> [What to produce] Each line of the material below is to be given again exactly.

> [Exercise data]
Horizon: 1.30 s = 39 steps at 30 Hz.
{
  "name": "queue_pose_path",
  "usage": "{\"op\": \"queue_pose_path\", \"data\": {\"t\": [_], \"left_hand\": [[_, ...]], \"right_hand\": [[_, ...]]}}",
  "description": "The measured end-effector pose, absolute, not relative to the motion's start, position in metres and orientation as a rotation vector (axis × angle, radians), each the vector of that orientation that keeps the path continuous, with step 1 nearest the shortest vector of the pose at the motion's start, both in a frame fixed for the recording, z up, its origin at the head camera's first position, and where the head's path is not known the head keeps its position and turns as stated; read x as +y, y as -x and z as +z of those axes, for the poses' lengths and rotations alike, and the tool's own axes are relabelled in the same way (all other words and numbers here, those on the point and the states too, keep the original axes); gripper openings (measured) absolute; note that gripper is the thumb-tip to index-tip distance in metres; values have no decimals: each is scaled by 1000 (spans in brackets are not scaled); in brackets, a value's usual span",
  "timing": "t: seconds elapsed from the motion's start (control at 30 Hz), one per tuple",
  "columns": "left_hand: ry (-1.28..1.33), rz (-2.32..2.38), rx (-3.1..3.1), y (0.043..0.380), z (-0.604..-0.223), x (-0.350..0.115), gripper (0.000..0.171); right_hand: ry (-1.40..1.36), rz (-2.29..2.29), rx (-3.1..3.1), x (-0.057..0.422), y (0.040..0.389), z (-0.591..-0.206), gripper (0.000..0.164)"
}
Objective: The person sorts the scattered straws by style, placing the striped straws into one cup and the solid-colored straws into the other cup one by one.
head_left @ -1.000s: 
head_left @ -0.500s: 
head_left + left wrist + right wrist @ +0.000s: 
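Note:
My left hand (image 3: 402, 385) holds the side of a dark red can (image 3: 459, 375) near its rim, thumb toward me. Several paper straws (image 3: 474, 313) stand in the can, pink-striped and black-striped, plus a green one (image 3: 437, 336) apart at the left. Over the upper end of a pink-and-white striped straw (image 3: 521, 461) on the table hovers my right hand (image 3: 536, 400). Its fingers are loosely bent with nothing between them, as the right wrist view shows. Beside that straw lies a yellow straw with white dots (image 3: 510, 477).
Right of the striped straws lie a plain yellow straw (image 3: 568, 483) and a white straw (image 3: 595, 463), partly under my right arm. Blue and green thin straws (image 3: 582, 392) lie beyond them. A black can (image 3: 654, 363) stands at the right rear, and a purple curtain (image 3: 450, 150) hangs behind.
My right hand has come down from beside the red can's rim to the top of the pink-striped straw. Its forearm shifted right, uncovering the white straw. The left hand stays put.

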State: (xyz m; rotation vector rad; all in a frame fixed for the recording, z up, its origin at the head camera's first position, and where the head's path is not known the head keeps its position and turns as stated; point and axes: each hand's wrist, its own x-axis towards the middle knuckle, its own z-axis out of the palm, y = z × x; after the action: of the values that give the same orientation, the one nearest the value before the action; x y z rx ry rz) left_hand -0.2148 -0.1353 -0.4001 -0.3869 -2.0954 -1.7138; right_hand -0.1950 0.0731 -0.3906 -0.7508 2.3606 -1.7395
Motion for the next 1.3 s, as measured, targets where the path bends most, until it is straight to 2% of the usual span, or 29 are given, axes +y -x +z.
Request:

> [Answer space]
Horizon: 1.30 s = 39 steps at 30 Hz.
{
  "name": "queue_pose_path",
  "usage": "{\"op\": \"queue_pose_path\", \"data\": {\"t\": [_], \"left_hand\": [[_, ...]], \"right_hand\": [[_, ...]]}}",
  "description": "The measured end-effector pose, absolute, not relative to the motion's start, position in metres and orientation as a rotation vector (axis × angle, radians), each the vector of that orientation that keeps the path continuous, with step 1 nearest the shortest vector of the pose at the motion's start, both in a frame fixed for the recording, z up, its origin at the head camera's first position, and where the head's path is not known the head keeps its position and turns as stated; read x as +y, y as -x and z as +z of those axes, for the poses' lengths and rotations alike, and the tool's own axes are relabelled in the same way (all other words and numbers here, those on the point and the states too, keep the original axes); gripper openings (measured) absolute; note that gripper is the thumb-tip to index-tip distance in metres; values have no decimals: each is scaled by 1000 (spans in brackets are not scaled); in brackets, a value's usual span",
  "timing": "t: seconds elapsed from the motion's start (control at 30 Hz), one per tuple",
  "columns": "left_hand: ry (-1.28..1.33), rz (-2.32..2.38), rx (-3.1..3.1), y (0.043..0.380), z (-0.604..-0.223), x (-0.350..0.115), gripper (0.000..0.171); right_hand: ry (-1.40..1.36), rz (-2.29..2.29), rx (-3.1..3.1), x (-0.057..0.422), y (0.040..0.389), z (-0.591..-0.206), gripper (0.000..0.164)"
}
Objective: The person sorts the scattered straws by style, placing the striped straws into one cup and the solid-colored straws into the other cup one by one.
head_left @ -1.000s: 
head_left @ -0.500s: 
head_left + left wrist + right wrist @ +0.000s: 
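Note:
My left hand (image 3: 402, 385) holds the side of a dark red can (image 3: 459, 375) near its rim, thumb toward me. Several paper straws (image 3: 474, 313) stand in the can, pink-striped and black-striped, plus a green one (image 3: 437, 336) apart at the left. Over the upper end of a pink-and-white striped straw (image 3: 521, 461) on the table hovers my right hand (image 3: 536, 400). Its fingers are loosely bent with nothing between them, as the right wrist view shows. Beside that straw lies a yellow straw with white dots (image 3: 510, 477).
Right of the striped straws lie a plain yellow straw (image 3: 568, 483) and a white straw (image 3: 595, 463), partly under my right arm. Blue and green thin straws (image 3: 582, 392) lie beyond them. A black can (image 3: 654, 363) stands at the right rear, and a purple curtain (image 3: 450, 150) hangs behind.
My right hand has come down from beside the red can's rim to the top of the pink-striped straw. Its forearm shifted right, uncovering the white straw. The left hand stays put.
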
State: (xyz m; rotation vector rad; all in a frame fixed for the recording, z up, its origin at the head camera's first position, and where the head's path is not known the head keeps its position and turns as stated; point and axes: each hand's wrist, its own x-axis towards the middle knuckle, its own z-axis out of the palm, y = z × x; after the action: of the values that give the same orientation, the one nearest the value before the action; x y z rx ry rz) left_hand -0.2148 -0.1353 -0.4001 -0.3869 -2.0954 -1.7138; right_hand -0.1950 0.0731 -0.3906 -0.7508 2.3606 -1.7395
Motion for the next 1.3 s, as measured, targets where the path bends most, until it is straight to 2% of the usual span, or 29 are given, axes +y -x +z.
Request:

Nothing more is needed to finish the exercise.